WORK INSTRUCTIONS -> Take the line with "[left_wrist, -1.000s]" and every line after it in the data. Transcribe them exactly, through the last.

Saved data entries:
=== Section Start ===
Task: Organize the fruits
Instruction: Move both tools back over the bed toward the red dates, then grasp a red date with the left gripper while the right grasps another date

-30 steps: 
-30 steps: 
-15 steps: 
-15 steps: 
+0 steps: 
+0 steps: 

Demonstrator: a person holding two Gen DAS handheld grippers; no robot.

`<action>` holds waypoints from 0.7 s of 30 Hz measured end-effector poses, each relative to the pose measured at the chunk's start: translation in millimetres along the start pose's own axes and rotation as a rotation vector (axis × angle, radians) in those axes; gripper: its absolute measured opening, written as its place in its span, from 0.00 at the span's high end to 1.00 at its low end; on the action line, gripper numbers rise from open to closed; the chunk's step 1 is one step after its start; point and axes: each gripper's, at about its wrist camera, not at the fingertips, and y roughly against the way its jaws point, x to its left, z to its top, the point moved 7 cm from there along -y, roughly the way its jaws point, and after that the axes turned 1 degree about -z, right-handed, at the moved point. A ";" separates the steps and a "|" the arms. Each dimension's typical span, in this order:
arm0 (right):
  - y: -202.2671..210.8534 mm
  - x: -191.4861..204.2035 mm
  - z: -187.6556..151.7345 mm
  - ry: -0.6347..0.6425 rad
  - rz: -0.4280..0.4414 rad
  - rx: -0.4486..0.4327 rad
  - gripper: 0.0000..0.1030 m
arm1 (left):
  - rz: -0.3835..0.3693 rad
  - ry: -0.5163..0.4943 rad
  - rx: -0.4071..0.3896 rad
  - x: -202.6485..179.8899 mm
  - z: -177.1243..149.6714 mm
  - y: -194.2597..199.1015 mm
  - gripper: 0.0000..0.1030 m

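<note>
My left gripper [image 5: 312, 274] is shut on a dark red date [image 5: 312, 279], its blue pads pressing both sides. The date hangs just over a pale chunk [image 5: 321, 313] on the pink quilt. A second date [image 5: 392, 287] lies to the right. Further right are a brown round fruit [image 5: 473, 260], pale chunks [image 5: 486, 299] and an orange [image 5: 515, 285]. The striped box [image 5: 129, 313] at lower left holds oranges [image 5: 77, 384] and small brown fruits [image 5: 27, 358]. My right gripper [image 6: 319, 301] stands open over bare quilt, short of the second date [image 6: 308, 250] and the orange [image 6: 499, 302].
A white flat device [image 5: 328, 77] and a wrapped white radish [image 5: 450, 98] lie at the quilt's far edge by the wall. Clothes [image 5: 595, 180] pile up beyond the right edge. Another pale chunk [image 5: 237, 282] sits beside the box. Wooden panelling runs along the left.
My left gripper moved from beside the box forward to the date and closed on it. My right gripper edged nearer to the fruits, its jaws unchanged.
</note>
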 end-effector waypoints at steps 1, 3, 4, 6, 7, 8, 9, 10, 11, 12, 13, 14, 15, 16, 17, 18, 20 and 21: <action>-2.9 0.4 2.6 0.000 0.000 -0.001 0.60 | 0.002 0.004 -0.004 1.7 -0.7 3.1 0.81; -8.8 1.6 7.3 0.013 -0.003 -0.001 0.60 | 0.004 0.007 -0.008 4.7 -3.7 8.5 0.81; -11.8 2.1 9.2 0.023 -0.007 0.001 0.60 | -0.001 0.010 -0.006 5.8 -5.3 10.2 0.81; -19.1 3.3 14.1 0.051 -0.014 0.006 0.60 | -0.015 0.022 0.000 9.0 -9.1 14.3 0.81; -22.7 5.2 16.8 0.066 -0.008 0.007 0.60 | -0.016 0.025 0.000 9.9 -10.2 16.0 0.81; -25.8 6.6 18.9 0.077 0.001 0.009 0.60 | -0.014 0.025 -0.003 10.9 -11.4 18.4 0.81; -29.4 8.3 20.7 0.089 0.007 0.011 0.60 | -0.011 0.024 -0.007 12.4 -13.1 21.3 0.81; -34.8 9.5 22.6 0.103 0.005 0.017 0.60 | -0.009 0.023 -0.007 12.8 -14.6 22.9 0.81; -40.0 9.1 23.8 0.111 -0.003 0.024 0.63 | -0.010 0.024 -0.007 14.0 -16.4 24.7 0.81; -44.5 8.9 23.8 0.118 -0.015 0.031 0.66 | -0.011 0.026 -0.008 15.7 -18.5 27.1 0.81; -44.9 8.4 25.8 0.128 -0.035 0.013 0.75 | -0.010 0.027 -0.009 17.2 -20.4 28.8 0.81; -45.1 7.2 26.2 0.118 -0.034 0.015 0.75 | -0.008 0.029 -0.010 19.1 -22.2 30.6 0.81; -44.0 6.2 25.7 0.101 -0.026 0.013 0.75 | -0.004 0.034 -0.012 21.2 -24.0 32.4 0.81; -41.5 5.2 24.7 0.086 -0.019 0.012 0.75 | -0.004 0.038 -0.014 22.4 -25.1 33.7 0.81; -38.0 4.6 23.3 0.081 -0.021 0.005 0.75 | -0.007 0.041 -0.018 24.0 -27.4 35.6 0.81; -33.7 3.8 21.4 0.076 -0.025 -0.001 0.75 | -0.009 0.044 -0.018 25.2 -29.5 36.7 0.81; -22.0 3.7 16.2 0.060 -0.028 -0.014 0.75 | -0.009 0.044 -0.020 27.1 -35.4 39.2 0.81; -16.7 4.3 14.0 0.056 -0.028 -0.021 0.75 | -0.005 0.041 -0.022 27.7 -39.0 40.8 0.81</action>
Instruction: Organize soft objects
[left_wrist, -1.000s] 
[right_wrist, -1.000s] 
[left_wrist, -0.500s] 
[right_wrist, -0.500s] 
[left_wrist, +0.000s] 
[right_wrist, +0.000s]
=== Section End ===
PROBLEM SOLUTION ->
[left_wrist, -1.000s] 
[right_wrist, -1.000s] 
[left_wrist, -0.500s] 
[right_wrist, -0.500s] 
[left_wrist, +0.000s] 
[right_wrist, +0.000s]

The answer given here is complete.